Solutions Manual for Introduction to Genetic Analysis
Author: Anthony Griffiths,Susan Wessler,Sean Carroll,John Doebley
Publsiher: WH Freeman
Total Pages: 0
Release: 2018-03-07
Genre: Science
ISBN: 1464187940

Download Solutions Manual for Introduction to Genetic Analysis Book in PDF, Epub and Kindle

This is the Solutions manual for Introduction to Genetic Analysis.

An Introduction to Statistical Genetic Data Analysis

An Introduction to Statistical Genetic Data Analysis
Author: Melinda C. Mills,Nicola Barban,Felix C. Tropf
Publsiher: MIT Press
Total Pages: 433
Release: 2020-02-18
Genre: Science
ISBN: 9780262357449

Download An Introduction to Statistical Genetic Data Analysis Book in PDF, Epub and Kindle

A comprehensive introduction to modern applied statistical genetic data analysis, accessible to those without a background in molecular biology or genetics. Human genetic research is now relevant beyond biology, epidemiology, and the medical sciences, with applications in such fields as psychology, psychiatry, statistics, demography, sociology, and economics. With advances in computing power, the availability of data, and new techniques, it is now possible to integrate large-scale molecular genetic information into research across a broad range of topics. This book offers the first comprehensive introduction to modern applied statistical genetic data analysis that covers theory, data preparation, and analysis of molecular genetic data, with hands-on computer exercises. It is accessible to students and researchers in any empirically oriented medical, biological, or social science discipline; a background in molecular biology or genetics is not required. The book first provides foundations for statistical genetic data analysis, including a survey of fundamental concepts, primers on statistics and human evolution, and an introduction to polygenic scores. It then covers the practicalities of working with genetic data, discussing such topics as analytical challenges and data management. Finally, the book presents applications and advanced topics, including polygenic score and gene-environment interaction applications, Mendelian Randomization and instrumental variables, and ethical issues. The software and data used in the book are freely available and can be found on the book's website.
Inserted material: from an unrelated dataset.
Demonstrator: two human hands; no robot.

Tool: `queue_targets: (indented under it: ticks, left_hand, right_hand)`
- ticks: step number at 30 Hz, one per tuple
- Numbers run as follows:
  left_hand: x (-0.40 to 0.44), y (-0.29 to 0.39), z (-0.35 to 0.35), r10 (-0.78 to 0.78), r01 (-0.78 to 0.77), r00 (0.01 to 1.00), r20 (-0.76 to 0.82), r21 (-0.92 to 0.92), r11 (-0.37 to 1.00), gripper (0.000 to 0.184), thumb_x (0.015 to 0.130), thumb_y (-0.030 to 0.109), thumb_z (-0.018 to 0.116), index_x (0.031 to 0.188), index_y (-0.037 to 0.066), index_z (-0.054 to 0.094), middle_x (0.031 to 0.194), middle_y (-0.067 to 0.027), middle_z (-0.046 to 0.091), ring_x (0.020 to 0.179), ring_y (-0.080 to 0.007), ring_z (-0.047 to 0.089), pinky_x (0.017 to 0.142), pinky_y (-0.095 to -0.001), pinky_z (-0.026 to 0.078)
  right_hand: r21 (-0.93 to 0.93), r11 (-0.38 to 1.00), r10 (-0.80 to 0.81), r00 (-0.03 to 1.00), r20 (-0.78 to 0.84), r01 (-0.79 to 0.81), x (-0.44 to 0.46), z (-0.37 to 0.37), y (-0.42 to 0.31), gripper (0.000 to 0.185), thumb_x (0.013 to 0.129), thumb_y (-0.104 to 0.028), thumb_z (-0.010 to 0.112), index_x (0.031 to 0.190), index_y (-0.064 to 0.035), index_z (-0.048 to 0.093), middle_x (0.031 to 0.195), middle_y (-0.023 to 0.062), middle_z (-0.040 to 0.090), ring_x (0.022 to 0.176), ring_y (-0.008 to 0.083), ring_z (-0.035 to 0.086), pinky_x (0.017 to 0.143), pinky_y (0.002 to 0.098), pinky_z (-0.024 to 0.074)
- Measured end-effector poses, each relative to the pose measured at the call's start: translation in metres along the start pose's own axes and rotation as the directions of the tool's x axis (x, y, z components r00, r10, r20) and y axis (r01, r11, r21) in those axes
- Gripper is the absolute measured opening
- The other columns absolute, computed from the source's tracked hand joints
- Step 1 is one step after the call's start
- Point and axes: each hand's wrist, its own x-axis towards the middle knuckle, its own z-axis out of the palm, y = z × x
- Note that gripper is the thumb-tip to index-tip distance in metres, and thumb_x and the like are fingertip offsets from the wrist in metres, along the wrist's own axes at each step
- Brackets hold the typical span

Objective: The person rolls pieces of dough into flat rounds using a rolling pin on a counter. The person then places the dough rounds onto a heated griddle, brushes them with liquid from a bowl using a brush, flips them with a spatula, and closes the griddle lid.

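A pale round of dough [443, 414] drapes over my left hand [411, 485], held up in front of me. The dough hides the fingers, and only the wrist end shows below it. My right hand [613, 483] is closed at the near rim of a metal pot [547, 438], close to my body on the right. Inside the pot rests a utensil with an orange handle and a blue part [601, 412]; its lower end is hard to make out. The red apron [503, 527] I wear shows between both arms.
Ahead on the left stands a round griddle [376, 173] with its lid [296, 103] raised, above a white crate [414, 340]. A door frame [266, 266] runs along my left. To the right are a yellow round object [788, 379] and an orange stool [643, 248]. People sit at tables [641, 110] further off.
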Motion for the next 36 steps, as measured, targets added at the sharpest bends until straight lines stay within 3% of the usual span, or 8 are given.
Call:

An Introduction to Genetic Algorithms

An Introduction to Genetic Algorithms
Author: Melanie Mitchell
Publsiher: MIT Press
Total Pages: 226
Release: 1998-03-02
Genre: Computers
ISBN: 0262631857

Download An Introduction to Genetic Algorithms Book in PDF, Epub and Kindle

Genetic algorithms have been used in science and engineering as adaptive algorithms for solving practical problems and as computational models of natural evolutionary systems. This brief, accessible introduction describes some of the most interesting research in the field and also enables readers to implement and experiment with genetic algorithms on their own. It focuses in depth on a small set of important and interesting topics—particularly in machine learning, scientific modeling, and artificial life—and reviews a broad span of research, including the work of Mitchell and her colleagues. The descriptions of applications and modeling projects stretch beyond the strict boundaries of computer science to include dynamical systems theory, game theory, molecular biology, ecology, evolutionary biology, and population genetics, underscoring the exciting "general purpose" nature of genetic algorithms as search methods that can be employed across disciplines. An Introduction to Genetic Algorithms is accessible to students and researchers in any scientific discipline. It includes many thought and computer exercises that build on and reinforce the reader's understanding of the text. The first chapter introduces genetic algorithms and their terminology and describes two provocative applications in detail. The second and third chapters look at the use of genetic algorithms in machine learning (computer programs, data analysis and prediction, neural networks) and in scientific models (interactions among learning, evolution, and culture; sexual selection; ecosystems; evolutionary activity). Several approaches to the theory of genetic algorithms are discussed in depth in the fourth chapter. The fifth chapter takes up implementation, and the last chapter poses some currently unanswered questions and surveys prospects for the future of evolutionary computation.